Una tesitura de batalla constante en medio campo en la que a nadie se le veía cómodo ni superior, pero en la que si alguien parecía tener un camino más cómodo hacia el éxito, era el equipo visitante. El Nàstic, más presionado, insistió aun así en querer tocar desde atrás, con el riesgo que ello supone. Pérdidas y más perdidas propiciaron las salidas rápidas de Antoñito y Óscar Díez, a quienes Bermejo esperaba arriba con la caña preparada. Moragón y David Medina tuvieron que apagar varios fuegos por esa razón antes de la media hora de partido.
Acabaron optando los granas por arriesgar menos, y si bien su primera opción seguía siendo elaborar desde atrás, pasaron a combinarlo hacia la media hora con algún que otro balón largo, casi siempre inútiles e inalcanzables. Sólo alguno al que llegó Álex Cruz (más explosivo y preciso que la temporada pasada) consiguió inquietar a los visitantes, pero de forma insuficiente.
Ahí estaba la diferencia: en que las pocas llegadas del Nàstic morían entre indecisiones, pases algo desviados y anticipaciones de la defensa mientras las del Xerez de Javi López, en cambio, contenían un creciente peligro que ya acabó en gol anulado por fuera de juego dudoso de Capdevila en el 11’. Después llegarían una falta del propio Capdevila que rozó la escuadra, un disparo desviado de Mario Bermejo en el 31’, y los goles.
Dos y consecutivos, los tantos de Antoñito y Lombán (36’ y 39’) ratificaron la sensación de inseguridad defensiva que se mascaba hacía minutos. En el primero, Rodri resbaló en una disputa y dejó vía libre en la derecha a Óscar Díaz, quien entró hasta la cocina ayudado también porque Raúl Fuster, que le perseguía, ni siquiera llegó a acercársele. Llegó al fondo, puso el pase de la muerte, y Antoñito marcó.
Muy poco después, una falta lateral botada por Barber la cabeceaba el central David Lombán a gol. Un centro muy cerrado en el que nadie saltó a despejar y Moragón no se decidió a salir. Alfombra roja para el tanto que, a esa hora, tenía ya un claro olor a sentencia.
Sin embargo, el Nàstic se empeñó en discutirlo durante la segunda parte. Una reanudación a la que los granas saltaron con las novedades de Gerardo y Powel, a quienes poco después se sumaría un excelente Fernando Morán.

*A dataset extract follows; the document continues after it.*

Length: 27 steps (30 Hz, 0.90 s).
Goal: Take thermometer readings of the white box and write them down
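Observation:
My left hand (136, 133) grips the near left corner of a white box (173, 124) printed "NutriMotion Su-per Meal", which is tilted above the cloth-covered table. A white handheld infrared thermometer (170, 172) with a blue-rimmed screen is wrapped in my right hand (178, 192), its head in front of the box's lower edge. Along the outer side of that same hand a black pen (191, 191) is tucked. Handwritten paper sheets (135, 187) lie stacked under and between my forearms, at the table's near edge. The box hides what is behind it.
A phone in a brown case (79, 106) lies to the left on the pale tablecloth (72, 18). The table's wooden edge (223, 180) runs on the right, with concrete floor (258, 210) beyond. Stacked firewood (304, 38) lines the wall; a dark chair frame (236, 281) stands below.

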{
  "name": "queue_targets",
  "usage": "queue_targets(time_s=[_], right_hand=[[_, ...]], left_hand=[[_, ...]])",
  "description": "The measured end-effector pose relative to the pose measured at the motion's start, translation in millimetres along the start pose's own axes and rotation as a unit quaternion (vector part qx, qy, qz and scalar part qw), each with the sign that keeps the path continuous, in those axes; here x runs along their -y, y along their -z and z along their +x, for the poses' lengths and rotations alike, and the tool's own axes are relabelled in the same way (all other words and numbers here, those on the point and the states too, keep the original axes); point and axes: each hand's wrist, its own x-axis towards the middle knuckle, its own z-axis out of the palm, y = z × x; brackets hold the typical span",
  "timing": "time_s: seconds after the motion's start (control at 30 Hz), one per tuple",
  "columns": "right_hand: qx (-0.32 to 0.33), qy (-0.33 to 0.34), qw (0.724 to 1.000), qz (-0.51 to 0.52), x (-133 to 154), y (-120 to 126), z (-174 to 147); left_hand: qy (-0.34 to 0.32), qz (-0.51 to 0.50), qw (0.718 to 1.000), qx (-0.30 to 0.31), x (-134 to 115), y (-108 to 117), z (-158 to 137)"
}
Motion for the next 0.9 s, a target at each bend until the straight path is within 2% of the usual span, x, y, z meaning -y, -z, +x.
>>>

El asturiano y el madrileño le dieron otro aire al equipo y comenzaron a asociarse con Miki y Abraham. El dibujo ultraofensivo de Luis César sorprendió al Xerez, que reculó y esperó acontecimientos soñando con alguna contra para el 0-3. Lo llegó a tener en sus botas Óscar Díaz, que remató alto un pase de Antoñito (tras grave error de Fuster) cuando estaba solo ante Moragón.
Penalti dudoso
Además de su mejoría, el Nàstic tuvo un punto de suerte en el 60’, cuando un genial pase de Abraham dejó solo a Morán, quien estuvo lento y acabó en el suelo cuando le abordó la defensa. No pareció penalti, pero Sureda Cuenca lo señaló y Gerardo acortó distancias. Algo que acabó de arrancar la maquinaria granate.
El rato siguiente fue lo mejor del Nàstic anoche. Todos los creadores parecieron inspirados durante algunos minutos, intercambiando posiciones, pasándose el balón con velocidad y encontrando espacios que el Xerez no sabía tapar. Pareció que los granas empatarían, y llegaron a rozarlo y quizás a merecerlo.
Una falta de Miki Martínez salió lamiendo el poste en el 75’, y Morán tuvo la más clara en el 80’. Álex Cruz, sublime, se marchó de varios rivales y le dejó solo con un pase interior. El media punta cruzó ante Lledó, pero el balón se estrelló contra la parte interior del poste cuando el estadio ya cantaba el empate.
El desgaste de una segunda mitad frenética acabó con el equipo en ese momento. Fundidos, los tarraconenses siguieron intentándolo, pero las imprecisiones pasaron a ser la nota dominante y apenas llegaron a acercarse con peligro. De hecho, fue el Xerez quien más cerca estuvo del 1-3 en un choque que deja la sensación de que la reacción llegó tarde. Visto lo visto en la segunda mitad, el Nàstic bien podría estar en dieciseisavos. Pero, por quinto año seguido, no será así.